RECORDS TO USE.

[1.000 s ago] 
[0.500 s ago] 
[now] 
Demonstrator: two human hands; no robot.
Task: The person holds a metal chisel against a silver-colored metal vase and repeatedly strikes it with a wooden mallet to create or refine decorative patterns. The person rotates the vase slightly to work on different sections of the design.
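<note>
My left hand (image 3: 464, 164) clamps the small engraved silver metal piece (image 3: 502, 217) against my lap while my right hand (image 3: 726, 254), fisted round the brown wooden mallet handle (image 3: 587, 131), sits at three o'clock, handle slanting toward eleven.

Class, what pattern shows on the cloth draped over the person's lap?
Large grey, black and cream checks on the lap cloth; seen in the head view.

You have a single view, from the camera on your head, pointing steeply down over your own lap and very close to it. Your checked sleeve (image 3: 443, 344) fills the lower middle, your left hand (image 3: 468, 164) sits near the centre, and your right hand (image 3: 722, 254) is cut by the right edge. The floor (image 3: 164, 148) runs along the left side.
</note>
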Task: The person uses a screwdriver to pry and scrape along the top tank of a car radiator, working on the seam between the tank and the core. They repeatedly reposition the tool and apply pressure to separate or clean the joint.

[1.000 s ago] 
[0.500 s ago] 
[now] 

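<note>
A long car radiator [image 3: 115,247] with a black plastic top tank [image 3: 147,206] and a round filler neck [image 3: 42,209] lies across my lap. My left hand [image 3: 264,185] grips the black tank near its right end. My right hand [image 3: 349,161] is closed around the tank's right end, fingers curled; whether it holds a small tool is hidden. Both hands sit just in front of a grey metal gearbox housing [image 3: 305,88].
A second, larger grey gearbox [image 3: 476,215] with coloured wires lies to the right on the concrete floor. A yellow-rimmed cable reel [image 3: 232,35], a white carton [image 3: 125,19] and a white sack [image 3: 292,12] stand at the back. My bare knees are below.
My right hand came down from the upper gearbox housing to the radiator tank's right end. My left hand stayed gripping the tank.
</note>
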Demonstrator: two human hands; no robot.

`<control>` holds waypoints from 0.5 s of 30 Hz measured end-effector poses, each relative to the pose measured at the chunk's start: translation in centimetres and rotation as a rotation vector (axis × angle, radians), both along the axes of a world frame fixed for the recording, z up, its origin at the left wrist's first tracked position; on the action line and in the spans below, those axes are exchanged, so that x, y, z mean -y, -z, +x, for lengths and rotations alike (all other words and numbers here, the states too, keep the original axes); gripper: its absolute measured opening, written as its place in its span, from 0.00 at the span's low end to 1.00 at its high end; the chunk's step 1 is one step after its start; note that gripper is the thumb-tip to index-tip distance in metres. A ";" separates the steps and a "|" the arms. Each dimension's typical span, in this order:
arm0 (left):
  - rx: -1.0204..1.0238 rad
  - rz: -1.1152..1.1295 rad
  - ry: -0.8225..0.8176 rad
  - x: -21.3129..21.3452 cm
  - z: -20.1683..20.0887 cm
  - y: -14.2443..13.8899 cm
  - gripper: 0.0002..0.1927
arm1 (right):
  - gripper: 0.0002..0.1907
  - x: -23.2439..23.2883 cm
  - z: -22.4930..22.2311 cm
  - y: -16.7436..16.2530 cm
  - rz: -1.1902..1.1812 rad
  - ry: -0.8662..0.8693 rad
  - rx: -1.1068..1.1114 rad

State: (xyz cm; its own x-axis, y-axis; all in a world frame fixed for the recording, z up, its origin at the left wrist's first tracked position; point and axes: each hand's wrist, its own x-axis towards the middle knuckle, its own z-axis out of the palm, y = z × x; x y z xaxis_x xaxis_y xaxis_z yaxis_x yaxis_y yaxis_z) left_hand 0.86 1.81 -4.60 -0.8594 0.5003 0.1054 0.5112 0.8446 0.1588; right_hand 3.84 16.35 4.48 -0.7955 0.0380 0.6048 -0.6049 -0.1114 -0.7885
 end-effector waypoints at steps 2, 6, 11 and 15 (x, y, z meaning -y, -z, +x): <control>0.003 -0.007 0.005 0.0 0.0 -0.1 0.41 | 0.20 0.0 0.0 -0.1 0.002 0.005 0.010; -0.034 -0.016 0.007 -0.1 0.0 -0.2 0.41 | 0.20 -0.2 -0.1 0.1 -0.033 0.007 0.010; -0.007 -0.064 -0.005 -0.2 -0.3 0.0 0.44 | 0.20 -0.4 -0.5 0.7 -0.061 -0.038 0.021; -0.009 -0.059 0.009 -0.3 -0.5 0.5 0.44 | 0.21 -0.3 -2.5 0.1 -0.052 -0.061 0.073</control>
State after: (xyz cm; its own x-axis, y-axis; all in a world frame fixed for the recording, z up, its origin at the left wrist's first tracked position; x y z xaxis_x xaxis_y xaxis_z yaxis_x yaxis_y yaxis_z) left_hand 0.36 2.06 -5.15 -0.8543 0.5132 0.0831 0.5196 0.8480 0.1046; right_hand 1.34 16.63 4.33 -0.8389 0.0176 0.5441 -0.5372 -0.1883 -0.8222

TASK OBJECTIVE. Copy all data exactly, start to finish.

RESULT OF THE TASK.
[1.000 s ago] 
[0.500 s ago] 
[now] 
Demonstrator: two human hands; no robot.
Task: The person holds a metal chisel against a silver-colored metal vase and repeatedly strikes it with a wooden mallet to create or refine decorative patterns. The person rotates the vase slightly to work on different sections of the design.
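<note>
My left hand (image 3: 464, 164) clamps the small engraved silver metal piece (image 3: 502, 217) against my lap while my right hand (image 3: 726, 254), fisted round the brown wooden mallet handle (image 3: 587, 131), sits at three o'clock, handle slanting toward eleven.

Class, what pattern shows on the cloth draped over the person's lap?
Large grey, black and cream checks on the lap cloth; seen in the head view.

You have a single view, from the camera on your head, pointing steeply down over your own lap and very close to it. Your checked sleeve (image 3: 443, 344) fills the lower middle, your left hand (image 3: 468, 164) sits near the centre, and your right hand (image 3: 722, 254) is cut by the right edge. The floor (image 3: 164, 148) runs along the left side.
</note>
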Task: The person uses a screwdriver to pry and scrape along the top tank of a car radiator, working on the seam between the tank and the core. They repeatedly reposition the tool and apply pressure to separate or clean the joint.

[1.000 s ago] 
[0.500 s ago] 
[now] 

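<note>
A long car radiator [image 3: 115,247] with a black plastic top tank [image 3: 147,206] and a round filler neck [image 3: 42,209] lies across my lap. My left hand [image 3: 264,185] grips the black tank near its right end. My right hand [image 3: 349,161] is closed around the tank's right end, fingers curled; whether it holds a small tool is hidden. Both hands sit just in front of a grey metal gearbox housing [image 3: 305,88].
A second, larger grey gearbox [image 3: 476,215] with coloured wires lies to the right on the concrete floor. A yellow-rimmed cable reel [image 3: 232,35], a white carton [image 3: 125,19] and a white sack [image 3: 292,12] stand at the back. My bare knees are below.
My right hand came down from the upper gearbox housing to the radiator tank's right end. My left hand stayed gripping the tank.
</note>
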Demonstrator: two human hands; no robot.

`<control>` holds waypoints from 0.5 s of 30 Hz measured end-effector poses, each relative to the pose measured at the chunk's start: translation in centimetres and rotation as a rotation vector (axis × angle, radians), both along the axes of a world frame fixed for the recording, z up, its origin at the left wrist's first tracked position; on the action line and in the spans below, those axes are exchanged, so that x, y, z mean -y, -z, +x, for lengths and rotations alike (all other words and numbers here, the states too, keep the original axes); gripper: its absolute measured opening, written as its place in its span, from 0.00 at the span's low end to 1.00 at its high end; the chunk's step 1 is one step after its start; note that gripper is the thumb-tip to index-tip distance in metres. A ";" separates the steps and a "|" the arms. Each dimension's typical span, in this order:
arm0 (left):
  - rx: -1.0204..1.0238 rad
  - rz: -1.1152..1.1295 rad
  - ry: -0.8225..0.8176 rad
  - x: -21.3129..21.3452 cm
  - z: -20.1683..20.0887 cm
  - y: -14.2443..13.8899 cm
  - gripper: 0.0002..0.1927
arm1 (right):
  - gripper: 0.0002..0.1907
  - x: -23.2439..23.2883 cm
  - z: -22.4930..22.2311 cm
  - y: -16.7436..16.2530 cm
  - rz: -1.1902..1.1812 rad
  - ry: -0.8662..0.8693 rad
  - rx: -1.1068..1.1114 rad

State: (xyz cm; its own x-axis, y-axis; all in a world frame fixed for the recording, z up, its origin at the left wrist's first tracked position; point and axes: each hand's wrist, its own x-axis towards the middle knuckle, its own z-axis out of the palm, y = z × x; x y z xaxis_x xaxis_y xaxis_z yaxis_x yaxis_y yaxis_z) left_hand 0.86 1.81 -4.60 -0.8594 0.5003 0.1054 0.5112 0.8446 0.1588; right_hand 3.84 16.35 4.48 -0.7955 0.0380 0.6048 -0.6049 -0.1114 -0.7885
 end-effector waypoints at steps 2, 6, 11 and 15 (x, y, z meaning -y, -z, +x): <control>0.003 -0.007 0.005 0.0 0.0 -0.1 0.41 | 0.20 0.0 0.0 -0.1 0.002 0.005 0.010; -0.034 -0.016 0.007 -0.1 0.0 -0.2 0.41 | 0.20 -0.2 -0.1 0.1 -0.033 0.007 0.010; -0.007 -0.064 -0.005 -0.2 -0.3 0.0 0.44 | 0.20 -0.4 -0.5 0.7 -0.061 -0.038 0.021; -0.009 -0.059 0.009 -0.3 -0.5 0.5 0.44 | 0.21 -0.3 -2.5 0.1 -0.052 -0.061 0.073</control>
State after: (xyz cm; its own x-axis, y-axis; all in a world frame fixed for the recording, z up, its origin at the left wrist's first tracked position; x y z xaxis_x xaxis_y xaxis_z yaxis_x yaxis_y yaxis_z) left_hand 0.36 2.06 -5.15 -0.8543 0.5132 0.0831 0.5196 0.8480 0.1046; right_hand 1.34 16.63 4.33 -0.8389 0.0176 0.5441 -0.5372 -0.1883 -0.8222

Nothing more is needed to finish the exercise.